Sometimes I look at
the photo of Cooder that is my screen saver and I cannot believe that I cannot
get to her anymore. Inasmuch as I get a kick out of the new kitties, and I do
think Scotch will be an excellent cat in the long run, I still miss Cooder terribly.
There is a part of my brain and/or my being that does not accept that I cannot
make time go backward, that I can not just back up to those better days.
Emmylou continues to
be a good and amusing kitty. I’ve been sitting on the bed reading quite a bit
with her as my companion. But she is not, as I have often said, a cuddly or
comforting kitty who will sleep nearby to get you through a rough night. She likes her face pets.
Dave Alvin was sitting in with The Blasters tonight. I wanted to go, but I realized I am not even in the mood to have fun. Hovering somewhere between numb and depressed, I didn't have the gumption to get out of the house.

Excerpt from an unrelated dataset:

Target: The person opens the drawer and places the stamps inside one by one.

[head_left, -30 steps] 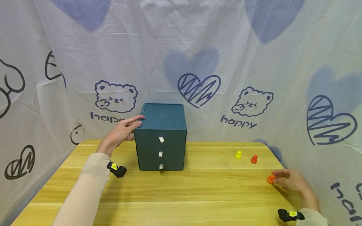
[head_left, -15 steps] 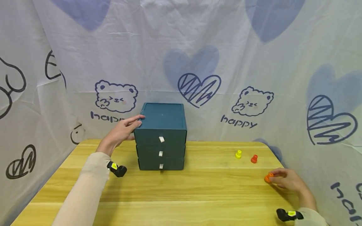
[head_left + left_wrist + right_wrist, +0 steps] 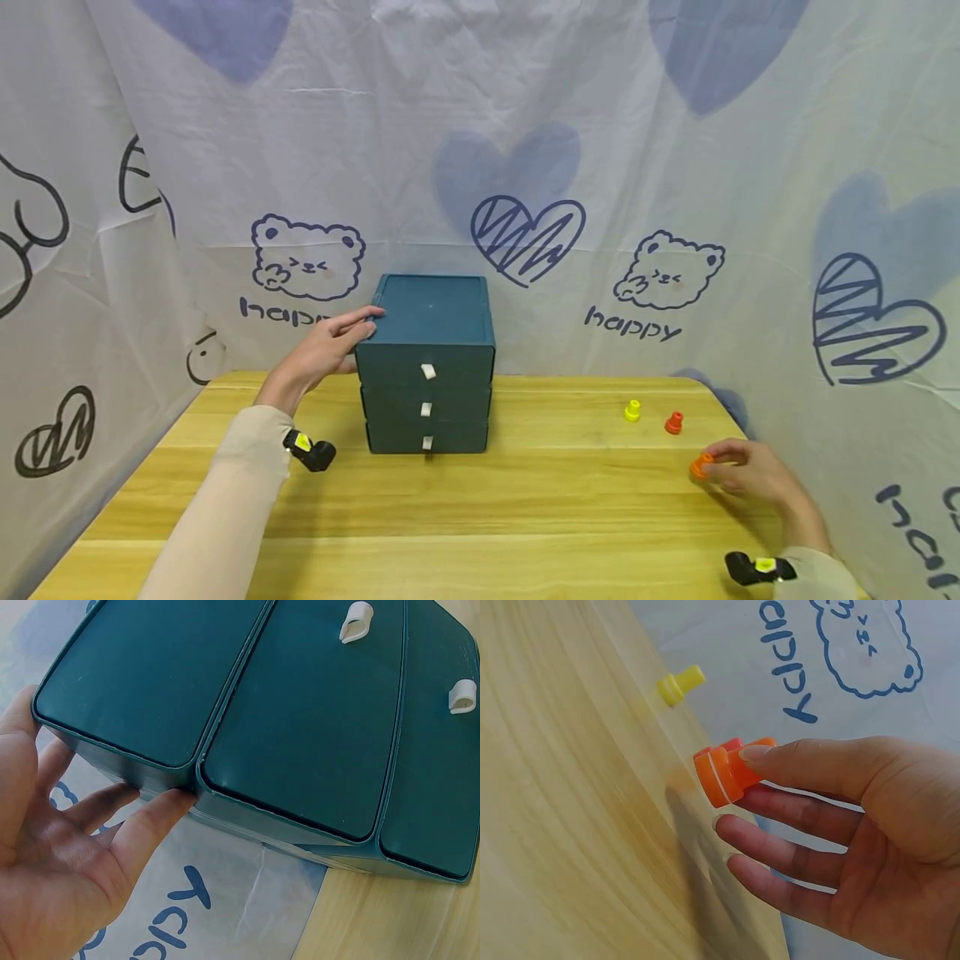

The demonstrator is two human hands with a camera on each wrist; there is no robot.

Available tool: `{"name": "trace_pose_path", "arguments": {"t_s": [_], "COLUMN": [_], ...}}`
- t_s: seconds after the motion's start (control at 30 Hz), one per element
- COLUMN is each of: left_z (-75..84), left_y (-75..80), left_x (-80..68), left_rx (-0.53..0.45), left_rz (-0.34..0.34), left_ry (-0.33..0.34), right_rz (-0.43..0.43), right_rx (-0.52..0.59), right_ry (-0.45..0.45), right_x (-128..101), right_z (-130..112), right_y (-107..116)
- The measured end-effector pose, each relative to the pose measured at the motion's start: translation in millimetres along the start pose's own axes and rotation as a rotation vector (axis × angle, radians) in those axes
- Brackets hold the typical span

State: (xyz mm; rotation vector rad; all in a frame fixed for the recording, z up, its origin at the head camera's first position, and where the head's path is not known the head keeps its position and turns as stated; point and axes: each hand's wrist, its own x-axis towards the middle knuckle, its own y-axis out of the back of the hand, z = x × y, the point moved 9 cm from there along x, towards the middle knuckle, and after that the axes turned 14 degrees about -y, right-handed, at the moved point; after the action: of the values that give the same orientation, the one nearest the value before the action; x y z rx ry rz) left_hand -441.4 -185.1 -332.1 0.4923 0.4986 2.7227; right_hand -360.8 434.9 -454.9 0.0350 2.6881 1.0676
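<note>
- At the far right of the wooden worktop [image 3: 525, 500], near its edge: my right hand [image 3: 753, 475], pinching an orange peg [image 3: 701, 466] between thumb and forefinger; the other fingers hang loosely spread beneath it. In the right wrist view the peg [image 3: 727, 771] shows a wide ribbed base and a narrower neck, held just above the wood.
- At the back middle of the worktop: one dark teal drawer box [image 3: 426, 367], three drawers stacked, each with a small white pull tab, all closed.
- On the upper left corner of that box: my left hand [image 3: 324, 350], fingers straight and spread, thumb along the top edge, fingertips [image 3: 161, 814] pressing the side wall. It grips nothing.
- Beyond my right hand, toward the backdrop: one yellow peg [image 3: 632, 410] and one red peg [image 3: 673, 422], standing upright just beside each other, apart from the orange one.
- Around three sides: a white cloth backdrop [image 3: 675, 167] printed with bears, hearts and the word "happy".
- On each wrist: a small black camera mount with a yellow mark.
</note>
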Motion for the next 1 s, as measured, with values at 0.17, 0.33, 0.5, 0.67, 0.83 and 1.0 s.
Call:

I find listening to books nearly as compelling as compulsively reading one that has you by your short hairs. Once I got rolling on Margaret Atwood's The Heart Goes Last, doing anything that did not allow me to listen did not get done. Literature it was not, but it was a good yarn.
Mom was wifty again today, a bit more fragile and distant than some days. We were having a bit of trouble keeping her on her medication schedule, so I hope that is what it is. As I mentioned, we are having a bit of a rough week, so perhaps she is feeling sad or alienated from me.
We did get a nice surprise visit from Miyako next door (who has a birthday today) and Milo who is now four months and getting ready to crawl. Both Mom and I got to hold him and bounce him around. Even Scotch came over to give him a friendly smell.
I feel like I am in some kind of coma or suspended animation where nothing much interests or appeals to me. Skating under thin ice.
Notwithstanding that, I was able to overcome the inertia to some degree and accomplish a few small items instead of putting them off. And perhaps there is a glimmer of positivity there.
I pulled out Jay Parini's The Columbia Anthology of American Poetry, which I am beginning to appreciate. I even took a look at the introduction which certainly seems worth a serious read. He had a very nice selection of Emily Dickinson. (I still recommend the biography, Lives Like Loaded Guns.)
I CAN WADE GRIEF
I can wade grief,
Whole pools of it, —
I'm used to that.
But the least push of joy
Breaks up my feet,
And I tip — drunken.
Let no pebble smile,
'Twas the new liquor,—
That was all.
Power is only pain,
Stranded, through discipline,
Till weights will hang.
Give balm to giants,
And they'll wilt, like me.
Give Himmaleh, —
They'll carry him.
I often don't understand Dickinson; I have to squint to see it, but I often find that sitting with it is worth the time. She certainly slams that imagery: wading grief, whole pools of it.
I think I need exercise, stimulation, and perspective.
So sad...power is pain, joy is weakness. Hate to go there, but it seems true. On the other hand, it takes bravery to go to joy...I guess that's something.
ReplyDeleteAwww...You should have gone to hear Dave! I do understand why you didn't though. Being happy is really hard work, but it does, finally, generate its own energy, as long as you keep pursuing it, keep pumping, steering in the right direction... usually, in my experience.